● **Problem requirements**
Output a verbatim copy of the data, cut off after the line that contains "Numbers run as".
↓↓↓
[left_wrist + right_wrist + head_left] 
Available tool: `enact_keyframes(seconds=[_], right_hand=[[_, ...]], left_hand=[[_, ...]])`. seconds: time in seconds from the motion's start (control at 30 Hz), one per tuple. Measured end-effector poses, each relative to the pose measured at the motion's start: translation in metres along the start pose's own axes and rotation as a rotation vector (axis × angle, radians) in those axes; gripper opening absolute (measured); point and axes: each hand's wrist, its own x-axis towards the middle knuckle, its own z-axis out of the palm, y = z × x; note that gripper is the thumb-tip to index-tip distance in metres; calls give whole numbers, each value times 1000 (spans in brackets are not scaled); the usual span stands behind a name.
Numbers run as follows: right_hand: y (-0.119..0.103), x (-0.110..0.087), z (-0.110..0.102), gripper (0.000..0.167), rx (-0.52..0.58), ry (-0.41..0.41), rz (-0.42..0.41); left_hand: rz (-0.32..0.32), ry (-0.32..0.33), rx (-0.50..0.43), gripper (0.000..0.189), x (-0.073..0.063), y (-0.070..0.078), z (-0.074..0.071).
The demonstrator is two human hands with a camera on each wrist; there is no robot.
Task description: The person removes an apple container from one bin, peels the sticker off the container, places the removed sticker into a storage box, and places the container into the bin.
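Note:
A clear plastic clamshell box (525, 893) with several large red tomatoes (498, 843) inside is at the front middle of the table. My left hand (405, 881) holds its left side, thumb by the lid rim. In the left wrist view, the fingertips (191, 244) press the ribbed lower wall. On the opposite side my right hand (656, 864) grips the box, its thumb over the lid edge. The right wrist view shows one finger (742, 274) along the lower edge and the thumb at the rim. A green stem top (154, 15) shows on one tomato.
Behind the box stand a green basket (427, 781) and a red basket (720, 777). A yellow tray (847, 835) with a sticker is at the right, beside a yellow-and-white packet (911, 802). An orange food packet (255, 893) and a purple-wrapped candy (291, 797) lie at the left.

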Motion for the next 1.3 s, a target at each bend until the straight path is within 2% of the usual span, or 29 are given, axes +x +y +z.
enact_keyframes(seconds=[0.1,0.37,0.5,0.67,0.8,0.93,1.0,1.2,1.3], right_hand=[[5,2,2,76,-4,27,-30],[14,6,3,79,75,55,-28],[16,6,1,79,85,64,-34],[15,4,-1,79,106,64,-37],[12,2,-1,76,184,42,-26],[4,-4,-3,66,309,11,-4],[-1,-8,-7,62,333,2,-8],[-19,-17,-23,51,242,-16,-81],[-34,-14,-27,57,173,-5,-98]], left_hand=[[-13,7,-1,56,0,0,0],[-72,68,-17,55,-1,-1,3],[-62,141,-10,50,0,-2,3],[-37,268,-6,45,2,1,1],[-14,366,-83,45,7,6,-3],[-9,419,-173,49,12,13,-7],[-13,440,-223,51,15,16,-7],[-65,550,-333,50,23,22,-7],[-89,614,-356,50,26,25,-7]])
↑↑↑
● **Problem solution**
[left_wrist + right_wrist + head_left] 
Available tool: `enact_keyframes(seconds=[_], right_hand=[[_, ...]], left_hand=[[_, ...]])`. seconds: time in seconds from the motion's start (control at 30 Hz), one per tuple. Measured end-effector poses, each relative to the pose measured at the motion's start: translation in metres along the start pose's own axes and rotation as a rotation vector (axis × angle, radians) in those axes; gripper opening absolute (measured); point and axes: each hand's wrist, its own x-axis towards the middle knuckle, its own z-axis out of the palm, y = z × x; note that gripper is the thumb-tip to index-tip distance in metres; calls give whole numbers, each value times 1000 (spans in brackets are not scaled); the usual span stands behind a name.
Numbers run as follows: right_hand: y (-0.119..0.103), x (-0.110..0.087), z (-0.110..0.102), gripper (0.000..0.167), rx (-0.52..0.58), ry (-0.41..0.41), rz (-0.42..0.41); left_hand: rz (-0.32..0.32), ry (-0.32..0.33), rx (-0.50..0.43), gripper (0.000..0.189), x (-0.073..0.063), y (-0.070..0.078), z (-0.074..0.071).

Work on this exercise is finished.